À quelques mois de la présidentielle, Emmanuel Macron, le président français, se retrouve à un carrefour décisif. Après deux mandats marqués par des réformes ambitieuses mais parfois contestées, le président sortant doit convaincre un électorat divisé et souvent fatigué, où l’on entend même des appels à la démission en cours de mandat.
Ses forces résident dans son expérience, son positionnement européen clair et sa capacité à assurer une certaine stabilité internationale, notamment dans un contexte mondial tendu. Il bénéficie aussi du soutien d’une partie du monde économique et d’une base centriste solide.
Cependant, ses faiblesses sont nombreuses : la perception d’un chef d’État éloigné des préoccupations populaires, les séquelles des crises sociales comme les Gilets Jaunes, et une image parfois jugée arrogante.
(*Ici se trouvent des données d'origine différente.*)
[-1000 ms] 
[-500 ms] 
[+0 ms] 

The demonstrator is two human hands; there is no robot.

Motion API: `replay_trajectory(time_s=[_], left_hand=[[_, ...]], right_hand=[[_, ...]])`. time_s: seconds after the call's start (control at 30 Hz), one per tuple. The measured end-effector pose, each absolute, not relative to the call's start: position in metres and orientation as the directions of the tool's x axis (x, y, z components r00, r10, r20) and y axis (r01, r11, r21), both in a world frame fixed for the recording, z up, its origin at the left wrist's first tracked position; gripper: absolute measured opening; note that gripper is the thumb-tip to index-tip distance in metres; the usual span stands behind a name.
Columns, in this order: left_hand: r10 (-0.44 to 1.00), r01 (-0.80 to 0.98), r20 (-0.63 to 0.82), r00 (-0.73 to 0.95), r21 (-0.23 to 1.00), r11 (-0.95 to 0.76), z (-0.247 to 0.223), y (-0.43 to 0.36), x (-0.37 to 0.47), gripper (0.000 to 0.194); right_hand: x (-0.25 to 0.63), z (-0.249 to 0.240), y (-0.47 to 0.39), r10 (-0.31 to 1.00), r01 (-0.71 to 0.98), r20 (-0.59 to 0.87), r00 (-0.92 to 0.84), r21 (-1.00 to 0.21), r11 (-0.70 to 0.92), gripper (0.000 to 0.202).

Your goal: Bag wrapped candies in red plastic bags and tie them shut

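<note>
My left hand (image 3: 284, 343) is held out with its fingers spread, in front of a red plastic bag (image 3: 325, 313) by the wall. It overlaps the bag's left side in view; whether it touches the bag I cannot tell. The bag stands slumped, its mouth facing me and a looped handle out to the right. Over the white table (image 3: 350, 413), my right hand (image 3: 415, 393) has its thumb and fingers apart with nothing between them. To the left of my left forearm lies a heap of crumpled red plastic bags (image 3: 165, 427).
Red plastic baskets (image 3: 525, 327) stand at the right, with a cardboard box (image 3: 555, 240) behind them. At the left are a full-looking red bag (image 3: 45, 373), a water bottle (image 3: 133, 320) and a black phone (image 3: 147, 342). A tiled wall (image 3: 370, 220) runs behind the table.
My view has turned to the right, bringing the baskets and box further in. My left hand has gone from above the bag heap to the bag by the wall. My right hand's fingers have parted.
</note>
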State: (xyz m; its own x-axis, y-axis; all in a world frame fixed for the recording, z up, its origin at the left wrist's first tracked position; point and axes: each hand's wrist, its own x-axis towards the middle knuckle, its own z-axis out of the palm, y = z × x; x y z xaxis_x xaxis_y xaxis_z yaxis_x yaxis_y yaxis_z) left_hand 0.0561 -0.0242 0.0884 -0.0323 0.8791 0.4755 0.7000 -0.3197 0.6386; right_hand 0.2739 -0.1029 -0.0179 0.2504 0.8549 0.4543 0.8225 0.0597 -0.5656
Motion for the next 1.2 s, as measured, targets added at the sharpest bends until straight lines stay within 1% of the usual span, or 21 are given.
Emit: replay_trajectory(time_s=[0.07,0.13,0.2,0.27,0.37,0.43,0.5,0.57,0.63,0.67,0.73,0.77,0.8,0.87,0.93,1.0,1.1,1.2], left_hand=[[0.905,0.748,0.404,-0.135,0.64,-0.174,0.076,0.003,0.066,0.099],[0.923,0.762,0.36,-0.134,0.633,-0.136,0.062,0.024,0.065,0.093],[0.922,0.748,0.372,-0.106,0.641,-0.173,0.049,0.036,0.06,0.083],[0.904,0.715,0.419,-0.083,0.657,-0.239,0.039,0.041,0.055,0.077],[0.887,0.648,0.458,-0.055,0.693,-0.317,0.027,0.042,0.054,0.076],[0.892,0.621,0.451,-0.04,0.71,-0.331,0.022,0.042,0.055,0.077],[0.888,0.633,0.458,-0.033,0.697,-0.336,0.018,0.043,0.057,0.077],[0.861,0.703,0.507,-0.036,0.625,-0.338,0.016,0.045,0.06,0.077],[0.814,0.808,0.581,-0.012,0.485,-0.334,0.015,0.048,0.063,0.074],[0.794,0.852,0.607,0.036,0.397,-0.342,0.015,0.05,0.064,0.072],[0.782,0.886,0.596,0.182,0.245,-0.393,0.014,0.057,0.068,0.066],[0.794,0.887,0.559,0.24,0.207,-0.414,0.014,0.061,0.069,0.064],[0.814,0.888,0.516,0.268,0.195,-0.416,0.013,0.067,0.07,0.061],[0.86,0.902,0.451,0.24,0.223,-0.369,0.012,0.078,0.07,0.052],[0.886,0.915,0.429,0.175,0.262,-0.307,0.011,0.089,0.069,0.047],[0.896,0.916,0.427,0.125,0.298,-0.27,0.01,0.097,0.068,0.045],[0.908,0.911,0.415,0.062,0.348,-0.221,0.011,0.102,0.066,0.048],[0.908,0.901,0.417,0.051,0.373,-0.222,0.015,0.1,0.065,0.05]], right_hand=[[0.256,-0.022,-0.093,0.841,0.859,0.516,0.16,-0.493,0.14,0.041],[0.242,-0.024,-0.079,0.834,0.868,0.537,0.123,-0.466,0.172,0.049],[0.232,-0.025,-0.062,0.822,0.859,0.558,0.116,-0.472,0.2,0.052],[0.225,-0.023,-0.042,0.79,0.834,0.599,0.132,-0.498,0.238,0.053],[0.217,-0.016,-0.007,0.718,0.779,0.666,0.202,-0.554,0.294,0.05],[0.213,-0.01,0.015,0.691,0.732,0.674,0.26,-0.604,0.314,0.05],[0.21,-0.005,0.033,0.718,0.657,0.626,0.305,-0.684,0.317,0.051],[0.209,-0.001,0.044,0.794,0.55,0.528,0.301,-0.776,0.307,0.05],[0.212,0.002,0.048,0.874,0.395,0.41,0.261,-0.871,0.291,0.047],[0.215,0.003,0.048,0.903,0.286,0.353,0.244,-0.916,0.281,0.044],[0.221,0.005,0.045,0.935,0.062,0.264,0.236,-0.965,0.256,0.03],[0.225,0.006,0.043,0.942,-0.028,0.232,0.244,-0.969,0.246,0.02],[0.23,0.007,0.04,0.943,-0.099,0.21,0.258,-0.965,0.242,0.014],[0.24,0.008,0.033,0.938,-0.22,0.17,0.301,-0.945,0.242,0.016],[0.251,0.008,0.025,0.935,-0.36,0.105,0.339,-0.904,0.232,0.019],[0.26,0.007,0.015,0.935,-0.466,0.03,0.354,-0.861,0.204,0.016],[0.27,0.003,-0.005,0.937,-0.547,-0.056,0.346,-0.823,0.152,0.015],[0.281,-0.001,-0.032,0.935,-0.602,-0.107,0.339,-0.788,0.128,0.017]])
La montée des extrêmes à gauche comme à droite rend la compétition encore plus difficile. A l’extérieur, il y a ce desaveu est-africain qui met à mal l’économie française et qui révèle les faiblesses de sa politique africaine.
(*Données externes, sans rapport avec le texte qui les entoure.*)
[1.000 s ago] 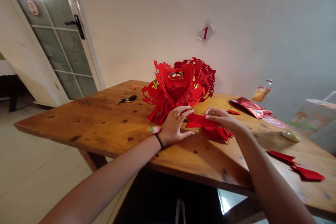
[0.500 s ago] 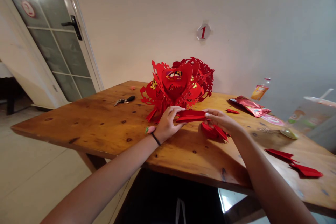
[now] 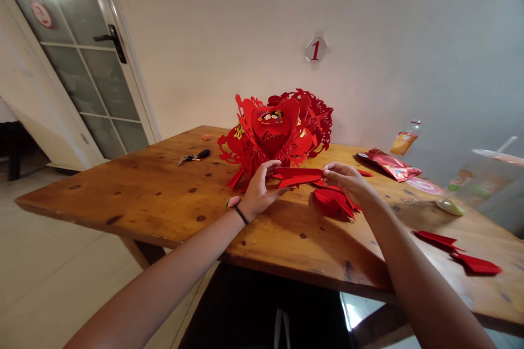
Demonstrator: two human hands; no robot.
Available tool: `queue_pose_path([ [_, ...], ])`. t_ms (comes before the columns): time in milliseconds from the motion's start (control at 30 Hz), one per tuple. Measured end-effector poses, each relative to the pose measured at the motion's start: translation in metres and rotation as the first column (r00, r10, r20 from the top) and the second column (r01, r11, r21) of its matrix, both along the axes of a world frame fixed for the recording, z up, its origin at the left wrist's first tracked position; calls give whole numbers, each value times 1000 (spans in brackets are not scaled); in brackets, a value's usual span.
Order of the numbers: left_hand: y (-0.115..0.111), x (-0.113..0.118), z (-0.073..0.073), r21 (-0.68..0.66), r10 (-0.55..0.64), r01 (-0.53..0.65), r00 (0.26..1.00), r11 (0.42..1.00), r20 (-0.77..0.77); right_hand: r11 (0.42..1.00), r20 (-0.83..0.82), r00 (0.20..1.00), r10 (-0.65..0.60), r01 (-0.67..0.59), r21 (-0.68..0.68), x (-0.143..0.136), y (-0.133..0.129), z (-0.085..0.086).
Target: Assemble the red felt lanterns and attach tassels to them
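Note:
A folded red felt piece (image 3: 301,175) is stretched between my two hands, just above the table. My left hand (image 3: 262,188) grips its left end, thumb below and fingers above. At its right end my right hand (image 3: 346,179) pinches it between thumb and fingertips. Right behind stands a red heart-shaped lantern decoration (image 3: 274,131) with cut-out edges, gold characters and a small printed couple. More folded red pieces (image 3: 333,202) lie on the table below my right hand. A pink and green item (image 3: 232,202) shows beside my left wrist.
On the wooden table (image 3: 135,191), keys (image 3: 194,157) lie at the left. Toward the right are a red packet (image 3: 387,164), a bottle (image 3: 406,138), a plastic cup (image 3: 483,177) and two loose red pieces (image 3: 477,264). A wall rises behind the table.
The fingers of my left hand have loosened a little and slid left along the red piece, whose lower fold now hangs wider apart. My right hand keeps its pinch.

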State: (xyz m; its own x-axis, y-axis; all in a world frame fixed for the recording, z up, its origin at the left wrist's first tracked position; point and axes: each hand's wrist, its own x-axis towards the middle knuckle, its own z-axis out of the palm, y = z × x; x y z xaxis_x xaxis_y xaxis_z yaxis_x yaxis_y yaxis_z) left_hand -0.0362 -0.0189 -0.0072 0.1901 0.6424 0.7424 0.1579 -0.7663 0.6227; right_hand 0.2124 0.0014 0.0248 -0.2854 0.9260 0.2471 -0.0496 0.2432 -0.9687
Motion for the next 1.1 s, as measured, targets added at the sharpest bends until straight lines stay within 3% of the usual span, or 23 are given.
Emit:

Les enjeux clés pour Macron sont donc clairs : répondre aux attentes sur le pouvoir d’achat, apaiser les tensions sociales, maintenir une position forte en Europe, et surtout rassembler un électorat fragmenté. Sa campagne devra être à la fois technique et empathique pour regagner la confiance.
Au final, tout dépendra de sa capacité à incarner un projet rassembleur capable de dépasser les divisions actuelles. L’élection s’annonce serrée, et chaque détail comptera. C’est vraiment un va-tout qu’il sera contraint de jouer.